When our mechanical engineers started design work on a new vaccine manufacturing facility, they never expected to be completing it during a global pandemic. The timing increased the project’s complexity and demanded innovative thinking and flexibility from our team.
COVID-19 Pandemic Arrives on Our Doorstep
In early 2020, mechanical engineer Daniel Riske was looking forward to being lead design engineer on a unique project that would help Canada prepare for future pandemics.
“There’s only a handful of facilities like this across North America,” says Daniel. “These are the kind of projects that are once-in-a-career. So, to be able to do that 12 years into my career was really exciting.”
When the COVID-19 pandemic unexpectedly arrived a short while later, the importance of the project – and engineering’s role in it – really hit home.
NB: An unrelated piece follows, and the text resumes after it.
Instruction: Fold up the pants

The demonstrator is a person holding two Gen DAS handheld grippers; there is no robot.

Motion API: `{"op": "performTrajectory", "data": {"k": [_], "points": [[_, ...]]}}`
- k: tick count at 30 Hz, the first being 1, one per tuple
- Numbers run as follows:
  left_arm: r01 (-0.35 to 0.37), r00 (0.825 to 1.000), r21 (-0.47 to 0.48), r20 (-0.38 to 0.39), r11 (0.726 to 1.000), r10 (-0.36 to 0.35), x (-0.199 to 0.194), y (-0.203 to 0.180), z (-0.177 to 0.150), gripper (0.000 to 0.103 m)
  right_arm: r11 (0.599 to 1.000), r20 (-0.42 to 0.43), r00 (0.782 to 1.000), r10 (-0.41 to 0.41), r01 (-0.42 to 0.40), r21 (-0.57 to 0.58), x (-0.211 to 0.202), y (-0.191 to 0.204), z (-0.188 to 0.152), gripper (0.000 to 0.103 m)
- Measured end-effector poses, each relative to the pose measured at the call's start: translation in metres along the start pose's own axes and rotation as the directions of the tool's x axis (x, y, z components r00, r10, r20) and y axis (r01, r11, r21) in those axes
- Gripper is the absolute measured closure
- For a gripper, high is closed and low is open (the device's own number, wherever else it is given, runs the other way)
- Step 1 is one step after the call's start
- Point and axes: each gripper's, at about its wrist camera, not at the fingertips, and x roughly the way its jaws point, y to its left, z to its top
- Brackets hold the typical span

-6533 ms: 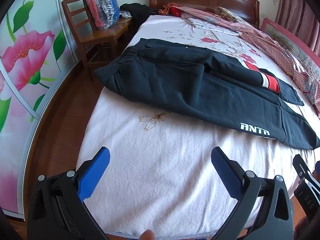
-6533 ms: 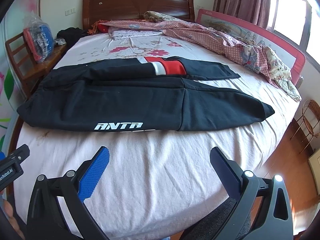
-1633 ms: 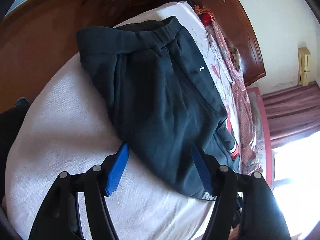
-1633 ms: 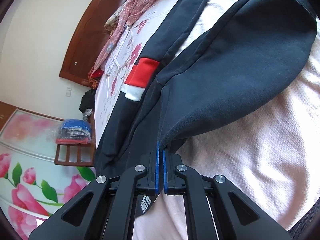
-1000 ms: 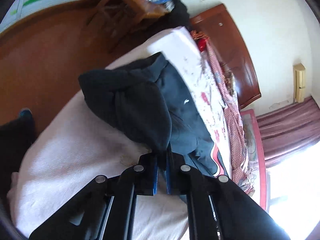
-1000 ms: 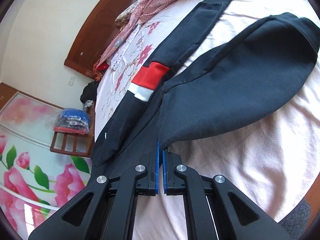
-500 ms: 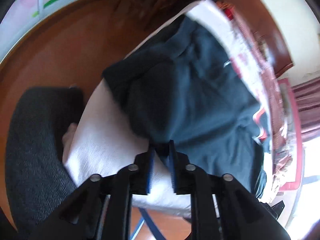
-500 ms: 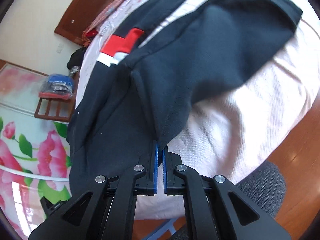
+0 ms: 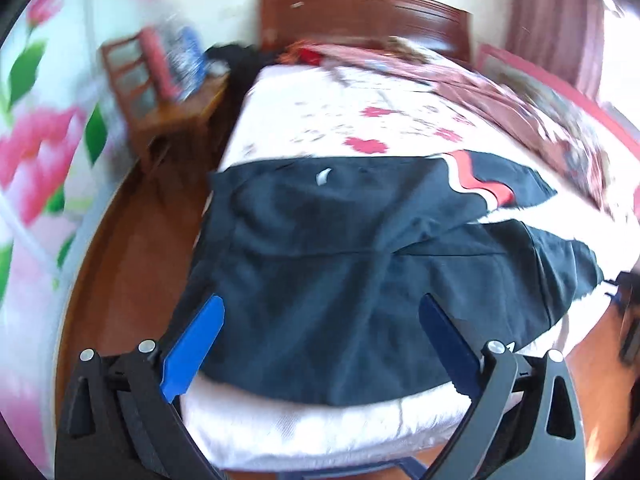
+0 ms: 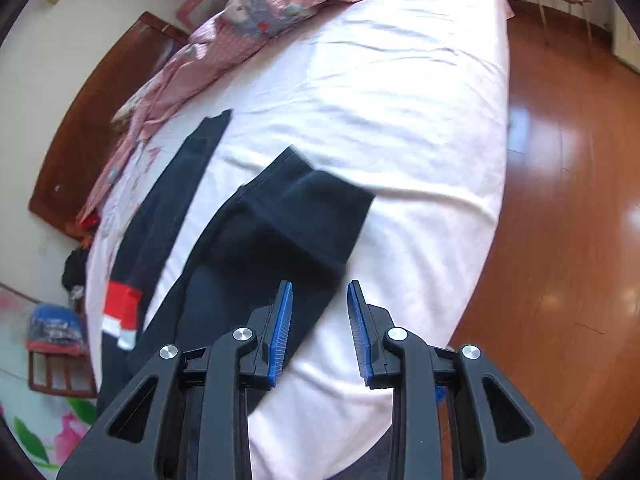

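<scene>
Left gripper (image 9: pixel 320 344) spread wide, holding nothing, over the near bed (image 9: pixel 320 428) edge. Right gripper (image 10: pixel 320 332) parted, empty, beside a cuff. Black pants (image 9: pixel 360 264) sprawled across the bed's near half, legs apart. Soft, limp, fairly heavy fleece, likely; best pinched at waistband (image 9: pixel 224 216) and cuff (image 10: pixel 316 204) hems.

a: where does the left wrist view look from?

b: from the foot of the bed (image 9: pixel 280 432), level, facing the headboard (image 9: pixel 360 12) (blurred), close over the black pants (image 9: pixel 340 260).

a: and the right wrist view?

b: tilted, looking down along the pants' legs (image 10: pixel 280 232) towards the wooden floor (image 10: pixel 560 240). both views share the pants and the white sheet.
</scene>
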Motion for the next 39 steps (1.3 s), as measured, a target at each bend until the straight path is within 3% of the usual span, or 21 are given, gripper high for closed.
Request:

“It reminds you of the day-to-day impact that engineering has on the world and the importance of the profession,” says Daniel.
A Boost to Vaccine Manufacturing in Canada
The new vaccine manufacturing facility is part of the Vaccine and Infectious Disease Organization – International Vaccine Centre (VIDO-InterVac), located on campus at the University of Saskatchewan in Saskatoon.
VIDO-InterVac is one of North America’s largest vaccine and infectious disease research institutes. Its goal is to become the centre of pandemic research in Canada, and it has already developed a COVID-19 vaccine, which is now in clinical trials.
We worked on a 5,000 square foot (464 square meter) renovation to an existing building, transforming it into an integrated research and vaccine manufacturing facility.
The original spaces were intended to operate at Canadian Biosafety Standard Containment Level 2
Our role in the innovative project was to design the complex HVAC system required to support the facility. This included some of the specialized systems for pharmaceutical production, along with ductwork, cleanroom HEPA filtration, plumbing, and cooling and heating systems. We also provided specification of the carbon dioxide and oxygen gas manifolds and nitrogen gas generation system.
Throughout the project, we kept sustainability in mind and, where possible reused existing cabinetry, faucets, and sinks from the original renovated labs. We also achieved
a balance between the recommended maximum and minimum air change rates to meet ISO 14644 particle count and cleanliness recovery. This balance ensured cleanroom particle count would be met without excessive fan power use.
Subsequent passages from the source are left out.